Antibody Reactome Profiling for Human Health

How antibody reactome profiling reveals immune history that genomic and proteomic methods can't capture.

This Labroots webinar, sponsored by Infinity Bio, opens with a brief MIPSA platform overview from VP of Scientific Development Kathryn (Katy) Shaw-Saliba, then hands the mic to two principal investigators presenting unpublished biobank-scale findings. Dr. Jessica Lasky-Su (Brigham and Women’s / Harvard Medical School) shows how herpesvirus exposures map to specific autoantibodies in the Mass General Brigham biobank — and how those autoantibody signatures, in turn, predict prevalent and incident chronic disease. Dr. Linda Kusner (George Washington University) then presents reactome profiling of thymoma-associated myasthenia gravis, surfacing autoreactivities far beyond the canonical acetylcholine receptor. The talk closes with a live Q&A on protective autoantibodies, peptide- vs. protein-level annotation, and assay limitations for multipass membrane targets.

In this webinar:

  • Manhattan-scale autoantibody–virus associations reach p < 10−80 in the Mass General Brigham biobank.
  • Reactome profiling reveals ~5,000 autoreactive proteins and 6,000+ peptides in thymoma-associated MG — far past the AChR target.
  • Autoantibody signatures replicate ~60% of CMV viral-peptide–disease associations, suggesting a shared mechanistic axis.
  • A sex-stratified cluster of autoantibodies in women links to reduced biological aging and protects across multiple disease endpoints.
Full transcript

Katy Shaw-Saliba (Infinity Bio): Hello everyone and welcome to this webinar that’s being hosted by Labroots and sponsored by Infinity Bio. I’m Katy Shaw-Saliba and I’m the VP of Scientific Development here at Infinity Bio. It’s my distinct honor and pleasure to be joined by Dr. Linda Kusner, who is a professor at George Washington University, and Dr. Jessica Lasky-Su, who is an associate professor at Brigham and Women’s Hospital and Harvard Medical School. Today we’ll be talking about how measuring the reactivities of the circulating antibodies through reactome profiling can provide novel insights into human health. Before I turn it over to our speakers, I’ll present a little bit about Infinity Bio and our novel technology. We’ll open up for Q&A at the end — please don’t be shy in sharing your questions as we go.

Infinity Bio is the antibody reactome profiling company. Our scientific co-founders are Dr. Ben Larman from Johns Hopkins University and Dr. Steve Elledge from Harvard University, both of whom are giants in the antibody reactome technology space. Our laboratory is in Baltimore, Maryland, where we operate as a fee-for-service business. We have 9,000 square feet with dedicated laboratory staff and we are able to process about 2,500 samples per week. Of note, during our Series A closing, we acquired another antibody reactome profiling technology produced by a company formerly known as Seromyx, and we’ve expanded our scientific group with this closing.

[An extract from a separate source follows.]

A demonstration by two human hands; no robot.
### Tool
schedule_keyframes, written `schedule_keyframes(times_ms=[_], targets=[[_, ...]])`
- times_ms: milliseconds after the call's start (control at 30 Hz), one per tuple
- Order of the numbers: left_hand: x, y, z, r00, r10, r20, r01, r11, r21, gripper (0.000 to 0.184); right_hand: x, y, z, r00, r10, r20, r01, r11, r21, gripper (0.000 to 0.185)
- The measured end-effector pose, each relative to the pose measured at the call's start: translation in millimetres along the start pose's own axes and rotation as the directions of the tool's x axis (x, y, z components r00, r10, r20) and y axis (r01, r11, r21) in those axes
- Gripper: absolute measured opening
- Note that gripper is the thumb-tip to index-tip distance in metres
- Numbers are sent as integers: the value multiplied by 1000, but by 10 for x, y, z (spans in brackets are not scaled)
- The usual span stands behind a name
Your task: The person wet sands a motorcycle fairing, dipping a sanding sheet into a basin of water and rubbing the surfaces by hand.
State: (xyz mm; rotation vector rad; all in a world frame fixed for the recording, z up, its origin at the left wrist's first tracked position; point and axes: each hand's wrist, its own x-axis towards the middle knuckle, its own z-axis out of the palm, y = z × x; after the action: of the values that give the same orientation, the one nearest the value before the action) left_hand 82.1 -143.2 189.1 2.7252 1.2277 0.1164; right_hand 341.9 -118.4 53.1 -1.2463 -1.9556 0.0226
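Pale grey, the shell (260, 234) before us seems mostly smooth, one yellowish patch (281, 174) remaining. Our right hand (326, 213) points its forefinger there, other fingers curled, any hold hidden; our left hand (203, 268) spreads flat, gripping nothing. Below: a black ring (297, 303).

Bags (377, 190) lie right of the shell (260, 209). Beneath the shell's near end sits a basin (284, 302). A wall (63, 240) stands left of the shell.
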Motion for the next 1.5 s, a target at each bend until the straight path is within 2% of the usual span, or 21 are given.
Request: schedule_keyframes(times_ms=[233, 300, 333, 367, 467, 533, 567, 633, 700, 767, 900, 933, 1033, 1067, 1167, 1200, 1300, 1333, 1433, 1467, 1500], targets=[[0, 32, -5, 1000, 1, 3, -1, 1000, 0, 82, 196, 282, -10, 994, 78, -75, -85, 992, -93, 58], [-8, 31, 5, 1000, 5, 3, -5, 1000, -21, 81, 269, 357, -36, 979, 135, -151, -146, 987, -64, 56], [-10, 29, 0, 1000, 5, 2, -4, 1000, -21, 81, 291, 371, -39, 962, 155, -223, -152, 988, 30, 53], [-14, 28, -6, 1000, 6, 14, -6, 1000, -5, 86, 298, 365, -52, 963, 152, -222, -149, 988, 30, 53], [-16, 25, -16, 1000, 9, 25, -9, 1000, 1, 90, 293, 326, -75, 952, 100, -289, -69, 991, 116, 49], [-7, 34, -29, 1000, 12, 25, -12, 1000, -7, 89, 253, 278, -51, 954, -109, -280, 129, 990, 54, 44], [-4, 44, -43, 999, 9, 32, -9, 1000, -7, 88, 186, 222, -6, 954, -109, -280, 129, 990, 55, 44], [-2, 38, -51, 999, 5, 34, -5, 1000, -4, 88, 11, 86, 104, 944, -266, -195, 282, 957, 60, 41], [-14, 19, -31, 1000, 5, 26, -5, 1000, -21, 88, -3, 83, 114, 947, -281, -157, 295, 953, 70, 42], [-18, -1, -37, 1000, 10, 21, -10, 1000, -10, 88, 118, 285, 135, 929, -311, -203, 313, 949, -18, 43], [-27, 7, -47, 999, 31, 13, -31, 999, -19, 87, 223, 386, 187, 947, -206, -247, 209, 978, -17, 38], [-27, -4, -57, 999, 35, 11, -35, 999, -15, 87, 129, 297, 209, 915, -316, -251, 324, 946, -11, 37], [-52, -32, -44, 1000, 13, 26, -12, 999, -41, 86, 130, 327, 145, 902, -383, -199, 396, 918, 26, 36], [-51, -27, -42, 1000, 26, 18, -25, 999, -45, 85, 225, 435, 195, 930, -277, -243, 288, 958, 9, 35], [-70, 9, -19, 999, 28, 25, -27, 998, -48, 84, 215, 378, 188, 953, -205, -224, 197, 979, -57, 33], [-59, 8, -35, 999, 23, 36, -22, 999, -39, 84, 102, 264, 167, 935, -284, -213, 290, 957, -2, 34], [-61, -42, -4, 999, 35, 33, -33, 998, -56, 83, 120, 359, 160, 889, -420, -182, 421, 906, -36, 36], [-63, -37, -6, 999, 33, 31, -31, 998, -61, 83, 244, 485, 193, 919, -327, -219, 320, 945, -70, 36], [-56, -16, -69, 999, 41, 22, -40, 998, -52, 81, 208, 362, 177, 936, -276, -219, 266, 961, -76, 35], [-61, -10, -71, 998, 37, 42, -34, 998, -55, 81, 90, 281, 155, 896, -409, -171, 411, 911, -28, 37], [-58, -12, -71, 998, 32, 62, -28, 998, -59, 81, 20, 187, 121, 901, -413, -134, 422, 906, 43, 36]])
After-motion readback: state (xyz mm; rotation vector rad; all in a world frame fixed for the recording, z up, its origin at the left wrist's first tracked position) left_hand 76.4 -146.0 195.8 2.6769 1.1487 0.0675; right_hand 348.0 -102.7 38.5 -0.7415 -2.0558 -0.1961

So what is antibody reactome profiling, and what is the antibody reactome? The antibody reactome consists of all of the possible binding interactions between antibodies and antigens. As depicted here, all of the antibodies present in a person are a ledger of prior and ongoing immune responses, storing information against both foreign and self antigens. Our novel MIPSA technology — Molecular Indexing of Proteins by Self-Assembly — uses ribosomal display and chemical cross-linking to generate DNA-barcoded antigen libraries. These libraries can be made up of full-length proteins and rationally designed overlapping peptides covering entire proteomic spaces.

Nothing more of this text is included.